Isolate every line in the data with the string "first" and copy it.

Source material:

- Opening Delimiter -

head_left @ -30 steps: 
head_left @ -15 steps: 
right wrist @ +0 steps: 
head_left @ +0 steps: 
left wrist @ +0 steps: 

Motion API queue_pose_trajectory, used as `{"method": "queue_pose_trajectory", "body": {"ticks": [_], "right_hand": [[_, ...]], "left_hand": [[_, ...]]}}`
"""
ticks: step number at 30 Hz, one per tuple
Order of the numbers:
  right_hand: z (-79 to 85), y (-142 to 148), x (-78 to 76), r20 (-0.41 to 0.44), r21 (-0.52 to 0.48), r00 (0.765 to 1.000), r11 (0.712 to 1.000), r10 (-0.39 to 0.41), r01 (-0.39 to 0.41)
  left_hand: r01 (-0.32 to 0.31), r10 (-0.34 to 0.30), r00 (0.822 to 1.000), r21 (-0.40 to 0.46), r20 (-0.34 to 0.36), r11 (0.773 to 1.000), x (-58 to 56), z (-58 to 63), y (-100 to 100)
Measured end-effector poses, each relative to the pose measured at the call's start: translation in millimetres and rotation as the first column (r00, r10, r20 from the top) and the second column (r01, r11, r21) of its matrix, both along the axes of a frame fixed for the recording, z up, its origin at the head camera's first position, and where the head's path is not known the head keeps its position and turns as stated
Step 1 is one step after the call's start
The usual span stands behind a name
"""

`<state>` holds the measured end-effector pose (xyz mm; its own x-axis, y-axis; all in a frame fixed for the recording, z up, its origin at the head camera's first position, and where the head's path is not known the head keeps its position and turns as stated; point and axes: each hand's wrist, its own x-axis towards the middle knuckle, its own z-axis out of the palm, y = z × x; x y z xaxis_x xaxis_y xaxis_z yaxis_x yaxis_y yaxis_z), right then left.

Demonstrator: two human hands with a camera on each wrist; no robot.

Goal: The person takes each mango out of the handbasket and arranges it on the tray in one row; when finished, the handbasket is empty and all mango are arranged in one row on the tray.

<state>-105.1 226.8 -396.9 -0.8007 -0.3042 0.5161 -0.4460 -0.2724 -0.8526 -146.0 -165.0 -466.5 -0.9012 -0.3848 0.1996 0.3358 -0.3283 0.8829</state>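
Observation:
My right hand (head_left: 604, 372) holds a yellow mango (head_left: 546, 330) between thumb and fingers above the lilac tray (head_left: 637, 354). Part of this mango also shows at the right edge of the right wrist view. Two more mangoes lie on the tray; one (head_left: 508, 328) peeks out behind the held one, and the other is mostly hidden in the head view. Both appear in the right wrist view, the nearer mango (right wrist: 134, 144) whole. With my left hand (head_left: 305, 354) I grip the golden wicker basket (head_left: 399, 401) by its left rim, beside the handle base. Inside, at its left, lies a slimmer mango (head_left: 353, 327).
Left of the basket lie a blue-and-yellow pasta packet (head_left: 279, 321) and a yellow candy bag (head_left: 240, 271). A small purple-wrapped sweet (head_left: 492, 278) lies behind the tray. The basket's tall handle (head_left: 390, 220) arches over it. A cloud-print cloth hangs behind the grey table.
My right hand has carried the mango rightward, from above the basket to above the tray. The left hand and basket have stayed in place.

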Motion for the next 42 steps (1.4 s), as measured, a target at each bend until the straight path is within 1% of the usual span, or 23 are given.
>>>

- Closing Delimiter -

Your solution:
Measured end-effector poses, each relative to the pose measured at the call's start: translation in millimetres and rotation as the first column (r00, r10, r20 from the top) and the second column (r01, r11, r21) of its matrix, both along the axes of a frame fixed for the recording, z up, its origin at the head camera's first position, and where the head's path is not known the head keeps its position and turns as stated
`<state>` holds the measured end-effector pose (xyz mm; its own x-axis, y-axis; all in a frame fixed for the recording, z up, its origin at the head camera's first position, and where the head's path is not known the head keeps its position and turns as stated; point and axes: each hand's wrist, its own x-axis towards the middle knuckle, its own z-axis out of the palm, y = z × x; x y z xaxis_x xaxis_y xaxis_z yaxis_x yaxis_y yaxis_z), right then left.

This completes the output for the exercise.